Response*: Actually, American kids do poorly when such factors as you've mentioned are controlled for. E. D. Hirsch talks about this some in "The Schools We Need."

Persuter wrote:> In other countries, the privilege of education is afforded only to the best and the brightest. Here in the USA, we teach every last man jack at least to the tenth grade level, something most other countries can't boast.

Response*: This is not true, at least not at the elementary level. All industrial societies send almost all of their children to school through the 6th grade. Education is *not* a privilege in those countries but a duty, a duty which is taken seriously by parents as well as teachers, and even by students. We pity ourselves too much when we bemoan the "fact" that we send more of our kids to school than other countries do or that we have a more diverse student body and therefore cannot hope to match the achievements in other countries. E. D. Hirsch and Stevenson & Stigler put these myths pretty much to rest. The educational systems in other industrial nations (and this also includes China, which is more of a third-world nation) are almost always better than ours, even when factors such as diversity are controlled for. Jim University of Texas

As a science teacher of 28 years in the public schools - - regression toward mediocrity , James offers some comments:

I liked your contribution, James. Hope you don't mind if I repeat some of it. Your comment <<With regard to the removal of incentives and rewards for excellence, I agree with several writers. These spur people on. At the present time there is a regression toward mediocrity in the schools, but this is because we want to make sure that they child doesn't "fail". If one does not fail in life, then one has not lived, IMHO. To never fail is to go through life without challenges. How many of us have never overcome an obstacle and not learned from it?>> Your observations on this point appears to coincide with that of many other teachers here. How, in your opinion, could this <regression toward mediocrity in the schools> be reversed, as it appears you think this a must? Your comment<<The threat of lawsuit keeps many school boards /divisions from enforcing high standards because someone might fail and file suit over it. This mentality trickles down to the "teacher level", and many teachers succumb to it.>> This lawsuit threat thing crops up all over the place, and is sometimes appears conveniently used by many to justify non-action - - in my experience - - when in fact that the lawsuit excuse should be ignored and any public 'servant' using such an excuse for non action should be removed from their post.

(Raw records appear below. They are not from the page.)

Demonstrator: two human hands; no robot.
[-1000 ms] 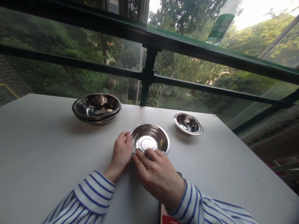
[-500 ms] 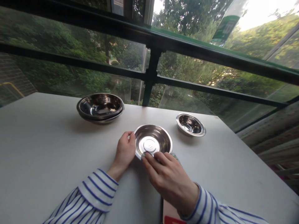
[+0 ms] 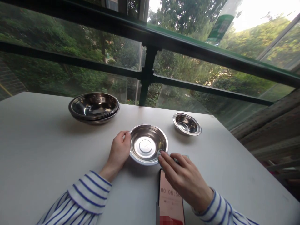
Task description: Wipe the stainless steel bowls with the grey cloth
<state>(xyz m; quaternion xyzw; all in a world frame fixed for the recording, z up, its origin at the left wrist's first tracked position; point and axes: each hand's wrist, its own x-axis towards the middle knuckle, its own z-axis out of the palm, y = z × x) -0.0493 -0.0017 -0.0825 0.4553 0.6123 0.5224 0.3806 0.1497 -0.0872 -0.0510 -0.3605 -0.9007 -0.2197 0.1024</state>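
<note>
Bowl [image 3: 146, 145] in centre of frame — left hand [image 3: 119, 149] pinching its left side, right hand [image 3: 185, 178] gripping cloth [image 3: 159, 153] at lower-right edge. Hard push there could twist bowl loose — slip could knock phone [image 3: 167, 195], lower centre.

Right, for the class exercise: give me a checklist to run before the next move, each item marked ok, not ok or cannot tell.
1. Bare left hand on the round silver metal bowl: ok, grip at the left rim.
2. Small grey-green cloth in the bare right hand, at that bowl: ok, by its lower-right rim.
3. That bowl flat on the white table: cannot tell.
4. Smaller, wide-rimmed silver metal bowl apart from both hands: ok.
5. Black-edged rectangular phone with pink screen, fully visible: not ok, right hand covers part.
</note>
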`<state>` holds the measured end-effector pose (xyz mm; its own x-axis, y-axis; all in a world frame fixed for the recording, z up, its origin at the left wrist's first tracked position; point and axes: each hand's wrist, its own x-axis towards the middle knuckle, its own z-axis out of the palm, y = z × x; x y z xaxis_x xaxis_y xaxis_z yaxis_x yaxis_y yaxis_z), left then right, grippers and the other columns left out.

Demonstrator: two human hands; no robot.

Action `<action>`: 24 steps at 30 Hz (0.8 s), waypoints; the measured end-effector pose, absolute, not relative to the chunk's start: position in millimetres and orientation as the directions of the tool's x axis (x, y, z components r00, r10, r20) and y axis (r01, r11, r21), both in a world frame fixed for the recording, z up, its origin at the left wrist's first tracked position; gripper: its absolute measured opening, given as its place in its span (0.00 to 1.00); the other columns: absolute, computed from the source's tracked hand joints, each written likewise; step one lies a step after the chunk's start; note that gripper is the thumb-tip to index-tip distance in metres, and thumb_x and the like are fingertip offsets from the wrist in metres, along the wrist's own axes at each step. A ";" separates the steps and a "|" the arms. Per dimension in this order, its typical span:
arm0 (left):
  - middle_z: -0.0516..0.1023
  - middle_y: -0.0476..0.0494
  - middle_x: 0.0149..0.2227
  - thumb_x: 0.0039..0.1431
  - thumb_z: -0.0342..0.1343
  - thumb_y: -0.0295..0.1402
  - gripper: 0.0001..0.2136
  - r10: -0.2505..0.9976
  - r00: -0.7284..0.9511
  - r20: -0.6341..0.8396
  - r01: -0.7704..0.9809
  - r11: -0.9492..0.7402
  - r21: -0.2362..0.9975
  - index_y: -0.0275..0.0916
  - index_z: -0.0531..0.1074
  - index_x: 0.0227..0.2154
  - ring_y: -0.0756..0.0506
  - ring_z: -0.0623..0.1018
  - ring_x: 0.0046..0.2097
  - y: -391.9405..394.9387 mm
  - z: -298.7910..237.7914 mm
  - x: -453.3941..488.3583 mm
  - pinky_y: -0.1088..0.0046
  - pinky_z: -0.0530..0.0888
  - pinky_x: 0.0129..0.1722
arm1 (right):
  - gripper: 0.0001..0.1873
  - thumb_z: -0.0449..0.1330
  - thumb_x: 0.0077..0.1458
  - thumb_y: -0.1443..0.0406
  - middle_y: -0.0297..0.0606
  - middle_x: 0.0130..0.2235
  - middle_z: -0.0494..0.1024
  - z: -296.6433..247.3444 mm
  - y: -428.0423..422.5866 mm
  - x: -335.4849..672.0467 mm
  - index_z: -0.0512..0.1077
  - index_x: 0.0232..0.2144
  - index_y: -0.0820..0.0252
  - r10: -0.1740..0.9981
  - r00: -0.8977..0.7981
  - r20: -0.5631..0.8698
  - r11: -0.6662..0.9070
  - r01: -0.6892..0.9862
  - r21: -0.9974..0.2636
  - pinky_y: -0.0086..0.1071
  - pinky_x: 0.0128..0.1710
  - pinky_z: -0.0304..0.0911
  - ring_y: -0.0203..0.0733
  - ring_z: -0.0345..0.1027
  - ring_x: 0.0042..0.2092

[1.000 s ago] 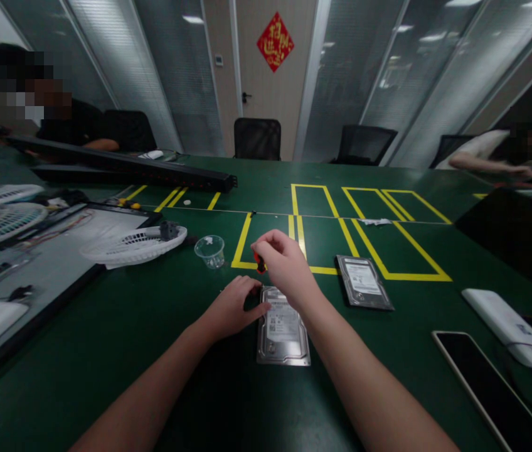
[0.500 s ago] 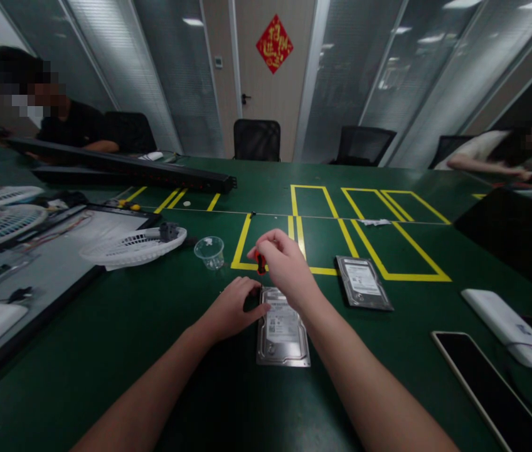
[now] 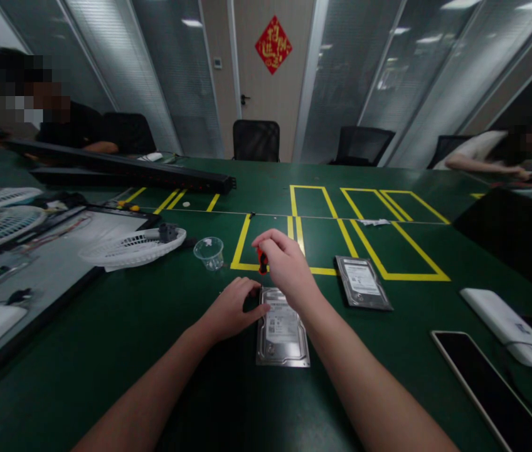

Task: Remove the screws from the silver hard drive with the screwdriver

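A silver hard drive [image 3: 283,342] lies label up on the green table in front of me. My left hand [image 3: 236,306] grips its far left corner, the thumb resting on the label and the fingers curled at the edge. Above that corner, my right hand [image 3: 285,260] is closed around a screwdriver [image 3: 263,261] with a red and black handle. The screwdriver stands nearly upright, its tip down by the drive's far left corner, close to my left fingertips. Exactly where the tip sits is too small to tell. A second hard drive [image 3: 363,282] lies to the right.
A clear plastic cup [image 3: 209,253] stands left of my hands. Farther left are a white fan grille [image 3: 134,247] and a large panel [image 3: 59,263]. A phone [image 3: 487,389] and a white power bank [image 3: 513,326] lie at right. Two people sit across the table.
My right hand has turned slightly, with the fingers and the screwdriver handle shifting a little to the right. My left hand and the hard drive stay in place.
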<state>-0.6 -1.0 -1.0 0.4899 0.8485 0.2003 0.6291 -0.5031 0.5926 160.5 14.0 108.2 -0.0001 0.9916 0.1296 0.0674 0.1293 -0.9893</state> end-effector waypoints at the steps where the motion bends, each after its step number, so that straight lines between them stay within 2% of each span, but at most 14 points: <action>1: 0.77 0.43 0.41 0.64 0.64 0.39 0.09 0.847 0.490 0.205 0.628 -0.506 0.592 0.41 0.73 0.40 0.39 0.75 0.44 -0.8 -1.5 -0.7 0.62 0.73 0.43 | 0.07 0.56 0.55 0.61 0.33 0.30 0.76 107.6 14.1 159.7 0.73 0.31 0.55 0.993 -0.005 0.115 0.115 0.039 -0.993 0.33 0.33 0.61 0.41 0.68 0.35; 5: 0.77 0.43 0.41 0.64 0.65 0.38 0.09 0.841 0.495 0.219 0.621 -0.518 0.588 0.41 0.74 0.41 0.39 0.75 0.44 -0.5 -3.1 -0.4 0.62 0.73 0.43 | 0.04 0.58 0.55 0.61 0.32 0.29 0.76 105.1 15.0 157.1 0.69 0.32 0.55 0.998 -0.009 0.068 0.068 -0.031 -0.997 0.34 0.35 0.63 0.41 0.71 0.35; 11: 0.78 0.42 0.43 0.64 0.64 0.39 0.10 0.851 0.492 0.184 0.638 -0.497 0.589 0.41 0.73 0.42 0.38 0.76 0.46 -0.7 -1.3 -0.1 0.60 0.73 0.45 | 0.06 0.58 0.55 0.61 0.29 0.26 0.68 103.9 14.7 159.8 0.70 0.27 0.55 0.987 -0.025 0.160 0.161 0.071 -0.984 0.33 0.31 0.57 0.38 0.62 0.31; 15: 0.78 0.42 0.43 0.64 0.64 0.38 0.10 0.848 0.497 0.185 0.633 -0.500 0.591 0.40 0.74 0.43 0.38 0.76 0.46 -1.3 0.3 0.6 0.60 0.73 0.45 | 0.07 0.58 0.56 0.61 0.30 0.27 0.69 105.6 13.3 159.9 0.72 0.28 0.55 0.985 -0.056 0.164 0.167 0.061 -0.984 0.33 0.31 0.57 0.38 0.62 0.31; 20: 0.78 0.42 0.43 0.64 0.64 0.37 0.10 0.842 0.502 0.196 0.627 -0.511 0.588 0.40 0.74 0.44 0.38 0.75 0.46 -1.4 -0.2 1.0 0.61 0.73 0.46 | 0.04 0.59 0.54 0.62 0.30 0.28 0.72 105.2 14.0 156.1 0.70 0.32 0.55 0.996 -0.025 0.084 0.084 -0.005 -0.996 0.34 0.32 0.60 0.39 0.66 0.32; 24: 0.77 0.42 0.43 0.64 0.65 0.37 0.10 0.847 0.498 0.186 0.634 -0.502 0.588 0.40 0.74 0.44 0.38 0.75 0.46 -1.2 -1.9 0.3 0.61 0.73 0.46 | 0.06 0.59 0.54 0.60 0.30 0.28 0.72 102.0 16.0 156.0 0.68 0.30 0.55 0.996 -0.010 0.088 0.088 0.020 -0.996 0.33 0.32 0.60 0.38 0.66 0.31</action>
<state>0.3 -1.2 -1.9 0.4979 0.8470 0.1861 0.6339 -0.5020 0.5884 156.0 16.0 102.0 -0.0104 0.9961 0.0878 0.0196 0.0880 -0.9959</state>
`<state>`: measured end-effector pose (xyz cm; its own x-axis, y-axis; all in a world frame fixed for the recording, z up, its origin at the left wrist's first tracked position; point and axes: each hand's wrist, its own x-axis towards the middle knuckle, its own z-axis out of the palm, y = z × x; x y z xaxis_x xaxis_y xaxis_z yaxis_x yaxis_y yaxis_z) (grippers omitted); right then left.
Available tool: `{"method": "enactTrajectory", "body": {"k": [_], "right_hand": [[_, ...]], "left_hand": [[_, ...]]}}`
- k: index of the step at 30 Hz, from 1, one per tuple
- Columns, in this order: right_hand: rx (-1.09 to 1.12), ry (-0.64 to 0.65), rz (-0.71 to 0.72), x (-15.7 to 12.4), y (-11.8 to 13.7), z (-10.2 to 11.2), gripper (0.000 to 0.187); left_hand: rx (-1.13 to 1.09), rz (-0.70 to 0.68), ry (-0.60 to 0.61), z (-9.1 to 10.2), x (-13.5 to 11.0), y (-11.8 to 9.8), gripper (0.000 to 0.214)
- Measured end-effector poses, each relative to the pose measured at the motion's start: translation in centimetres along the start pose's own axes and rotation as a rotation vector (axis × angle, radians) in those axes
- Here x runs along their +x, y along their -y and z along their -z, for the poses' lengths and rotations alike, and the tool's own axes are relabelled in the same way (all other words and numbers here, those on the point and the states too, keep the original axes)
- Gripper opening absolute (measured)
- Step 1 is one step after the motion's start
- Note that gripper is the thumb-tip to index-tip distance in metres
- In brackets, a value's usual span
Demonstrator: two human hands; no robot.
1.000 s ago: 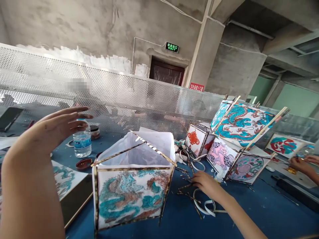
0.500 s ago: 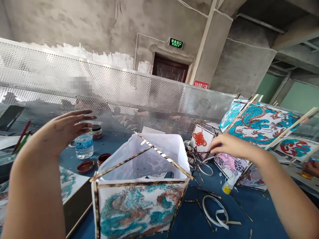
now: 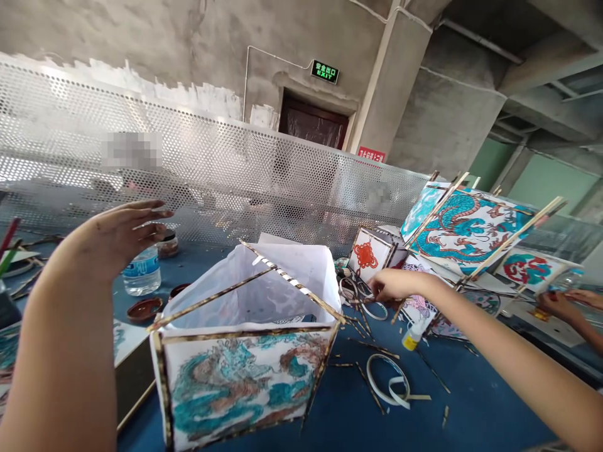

Law Suit examples from Mr. Hodges. I respond to the law suit excuse above - - one that must be rejected. Here are 3 examples - -
Example 1: local police will not provide a requesting parent with driver violation info on his kid to assist the parent trying to find out some inside info for control purposes - - might be sued. In that case the so called public safety official is endangering public safety and parental responsibility.
Example 2: My mother was in the hospital last week on voting day and wanted to vote absentee. I got the ballot for her but hospital employees refused to sign as witnesses - - saying they could be liable for a lawsuit. My gosh - - what a fear the lawyer profession has instilled.
Example 3: The local fire department refused to make recommendations to a requesting homeowner asking about the best way to eliminate an old, rusting in-ground LPG (Liquefied Petroleum Gas) gas tank - - their excuse for refusing to provide learned safety recommendations to a home owner was, "they might be sued" - - a typical excuse often heard from bureaucrats responding to the party paying his salary by property taxes - - 'a do nothing approach' that should result in loss of job.
It's true the U.S. has more lawyers per capital than any other nation - - by far more, and the total is expanding - - yet a recent Gallop Poll showed citizens trust in the ethics and honesty of lawyers reached an all time low.) We must not except 'law suit' excuses !!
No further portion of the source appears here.